"Papan tulis kemarin disampaikan akan segera diganti, hari ini alhamdulillah sudah diganti. Kemudian MCK atau kamar mandi, kemarin juga Pak Kepala Sekolah menyampaikan akan mengganti atau membuat lagi pintu kamar mandi. Hari ini tadi sudah diukur," ucapnya.
Untuk kerusakan berat, Dinas Pendidikan KBB memastikan perbaikan dilakukan secara bertahap. Tahun ini, tiga ruang kelas di SMPN 2 Ngamprah akan direhabilitasi.

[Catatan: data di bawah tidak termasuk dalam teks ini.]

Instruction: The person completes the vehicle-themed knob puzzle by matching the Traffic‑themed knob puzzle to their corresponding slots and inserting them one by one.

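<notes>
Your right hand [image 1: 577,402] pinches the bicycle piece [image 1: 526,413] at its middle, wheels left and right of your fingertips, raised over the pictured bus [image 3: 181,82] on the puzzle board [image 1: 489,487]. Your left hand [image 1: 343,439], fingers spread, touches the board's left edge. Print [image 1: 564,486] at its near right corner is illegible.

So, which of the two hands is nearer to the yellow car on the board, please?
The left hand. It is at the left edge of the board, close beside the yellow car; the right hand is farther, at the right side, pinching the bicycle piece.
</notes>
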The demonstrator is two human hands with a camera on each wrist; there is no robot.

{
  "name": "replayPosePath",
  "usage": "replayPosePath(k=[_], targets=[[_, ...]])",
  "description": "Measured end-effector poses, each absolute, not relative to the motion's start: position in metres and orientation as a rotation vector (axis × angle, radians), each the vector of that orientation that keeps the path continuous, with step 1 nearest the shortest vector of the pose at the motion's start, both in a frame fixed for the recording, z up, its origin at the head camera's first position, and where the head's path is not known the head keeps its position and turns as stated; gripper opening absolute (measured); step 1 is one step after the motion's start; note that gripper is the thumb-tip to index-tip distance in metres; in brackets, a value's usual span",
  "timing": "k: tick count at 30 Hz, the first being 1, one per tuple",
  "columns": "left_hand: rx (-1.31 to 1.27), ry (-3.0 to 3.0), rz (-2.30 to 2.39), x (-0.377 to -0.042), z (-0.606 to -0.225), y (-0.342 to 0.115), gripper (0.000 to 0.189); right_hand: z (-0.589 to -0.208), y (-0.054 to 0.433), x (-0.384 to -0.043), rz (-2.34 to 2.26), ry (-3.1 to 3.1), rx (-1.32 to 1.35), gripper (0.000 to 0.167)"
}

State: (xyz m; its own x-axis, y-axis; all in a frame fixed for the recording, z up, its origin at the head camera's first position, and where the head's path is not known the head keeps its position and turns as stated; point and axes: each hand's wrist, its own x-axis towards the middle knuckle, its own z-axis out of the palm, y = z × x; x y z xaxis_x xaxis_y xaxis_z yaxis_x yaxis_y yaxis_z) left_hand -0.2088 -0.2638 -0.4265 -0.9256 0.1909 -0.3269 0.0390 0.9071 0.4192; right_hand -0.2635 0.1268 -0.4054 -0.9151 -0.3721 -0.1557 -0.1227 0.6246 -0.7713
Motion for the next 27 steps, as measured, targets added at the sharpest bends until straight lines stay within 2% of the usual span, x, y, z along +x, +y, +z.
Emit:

"Tahun ini kita akan melaksanakan rehabilitasi tiga ruang kelas. Kemudian tahun berikutnya, kita juga akan melaksanakan rehabilitasi di SMP 2 Ngamprah," tuturnya.
Bantah Viral Dulu Baru Diperbaiki
Kepala SMPN 2 Ngamprah, Agus Samsu Permana mengatakan, persoalan bangunan sekolah sebenarnya sudah diajukan melalui Data Pokok Pendidikan (Dapodik).
Terdapat 29 bangunan kelas yang telah diusulkan untuk mendapat penanganan. Usulan tersebut bahkan telah disampaikan sejak 2025.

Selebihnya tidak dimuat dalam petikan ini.